→ **Assigned task**:
Return the records in full, exactly as given.

→ **Input for this task**:
_ _ _ _ _ _ _

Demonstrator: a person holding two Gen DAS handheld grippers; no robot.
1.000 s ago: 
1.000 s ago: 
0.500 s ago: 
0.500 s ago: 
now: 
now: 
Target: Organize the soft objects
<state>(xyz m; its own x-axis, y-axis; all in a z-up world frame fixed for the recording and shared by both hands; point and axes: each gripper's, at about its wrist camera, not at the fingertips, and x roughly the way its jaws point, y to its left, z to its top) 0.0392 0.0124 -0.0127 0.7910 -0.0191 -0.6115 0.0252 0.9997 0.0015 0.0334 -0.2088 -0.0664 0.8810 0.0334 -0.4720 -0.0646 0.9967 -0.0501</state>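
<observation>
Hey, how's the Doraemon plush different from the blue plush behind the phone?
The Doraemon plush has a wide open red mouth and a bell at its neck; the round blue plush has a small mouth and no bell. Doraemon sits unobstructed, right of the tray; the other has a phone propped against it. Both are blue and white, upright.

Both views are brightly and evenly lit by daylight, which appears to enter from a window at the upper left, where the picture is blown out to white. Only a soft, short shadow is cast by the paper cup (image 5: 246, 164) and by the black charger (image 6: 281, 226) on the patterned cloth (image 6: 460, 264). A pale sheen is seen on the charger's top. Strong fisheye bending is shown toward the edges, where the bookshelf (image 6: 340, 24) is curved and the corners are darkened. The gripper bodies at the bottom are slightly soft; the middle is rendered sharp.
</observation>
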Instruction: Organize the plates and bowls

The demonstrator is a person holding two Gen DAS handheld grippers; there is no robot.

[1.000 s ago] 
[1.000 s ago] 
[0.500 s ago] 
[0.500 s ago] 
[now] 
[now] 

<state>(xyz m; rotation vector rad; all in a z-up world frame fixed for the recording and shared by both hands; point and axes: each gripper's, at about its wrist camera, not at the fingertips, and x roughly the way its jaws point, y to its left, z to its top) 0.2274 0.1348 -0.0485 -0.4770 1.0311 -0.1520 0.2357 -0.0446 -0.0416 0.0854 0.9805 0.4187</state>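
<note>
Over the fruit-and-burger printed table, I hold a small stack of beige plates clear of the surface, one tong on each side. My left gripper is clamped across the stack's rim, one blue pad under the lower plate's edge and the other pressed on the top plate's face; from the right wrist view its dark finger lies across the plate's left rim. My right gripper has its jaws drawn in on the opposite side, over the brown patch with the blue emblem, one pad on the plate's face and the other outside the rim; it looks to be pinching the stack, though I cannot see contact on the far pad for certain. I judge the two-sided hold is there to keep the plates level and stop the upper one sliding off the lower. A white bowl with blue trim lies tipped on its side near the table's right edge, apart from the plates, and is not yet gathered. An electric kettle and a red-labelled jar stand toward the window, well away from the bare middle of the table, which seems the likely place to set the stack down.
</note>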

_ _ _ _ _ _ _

→ **Result of the task**:
Demonstrator: a person holding two Gen DAS handheld grippers; no robot.
1.000 s ago: 
1.000 s ago: 
0.500 s ago: 
0.500 s ago: 
now: 
now: 
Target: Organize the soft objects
<state>(xyz m; its own x-axis, y-axis; all in a z-up world frame fixed for the recording and shared by both hands; point and axes: each gripper's, at about its wrist camera, not at the fingertips, and x roughly the way its jaws point, y to its left, z to its top) 0.0392 0.0124 -0.0127 0.7910 -0.0191 -0.6115 0.0252 0.9997 0.0015 0.0334 -0.2088 -0.0664 0.8810 0.0334 -0.4720 -0.0646 0.9967 -0.0501</state>
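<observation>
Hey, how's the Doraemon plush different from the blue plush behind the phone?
The Doraemon plush has a wide open red mouth and a bell at its neck; the round blue plush has a small mouth and no bell. Doraemon sits unobstructed, right of the tray; the other has a phone propped against it. Both are blue and white, upright.

Both views are brightly and evenly lit by daylight, which appears to enter from a window at the upper left, where the picture is blown out to white. Only a soft, short shadow is cast by the paper cup (image 5: 246, 164) and by the black charger (image 6: 281, 226) on the patterned cloth (image 6: 460, 264). A pale sheen is seen on the charger's top. Strong fisheye bending is shown toward the edges, where the bookshelf (image 6: 340, 24) is curved and the corners are darkened. The gripper bodies at the bottom are slightly soft; the middle is rendered sharp.
</observation>
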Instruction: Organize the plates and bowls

The demonstrator is a person holding two Gen DAS handheld grippers; there is no robot.

[1.000 s ago] 
[1.000 s ago] 
[0.500 s ago] 
[0.500 s ago] 
[now] 
[now] 

<state>(xyz m; rotation vector rad; all in a z-up world frame fixed for the recording and shared by both hands; point and axes: each gripper's, at about its wrist camera, not at the fingertips, and x roughly the way its jaws point, y to its left, z to its top) 0.2274 0.1348 -0.0485 -0.4770 1.0311 -0.1520 0.2357 -0.0446 -0.0416 0.0854 0.9805 0.4187</state>
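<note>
Over the fruit-and-burger printed table, I hold a small stack of beige plates clear of the surface, one tong on each side. My left gripper is clamped across the stack's rim, one blue pad under the lower plate's edge and the other pressed on the top plate's face; from the right wrist view its dark finger lies across the plate's left rim. My right gripper has its jaws drawn in on the opposite side, over the brown patch with the blue emblem, one pad on the plate's face and the other outside the rim; it looks to be pinching the stack, though I cannot see contact on the far pad for certain. I judge the two-sided hold is there to keep the plates level and stop the upper one sliding off the lower. A white bowl with blue trim lies tipped on its side near the table's right edge, apart from the plates, and is not yet gathered. An electric kettle and a red-labelled jar stand toward the window, well away from the bare middle of the table, which seems the likely place to set the stack down.
</note>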

The answer given above is complete as it stands.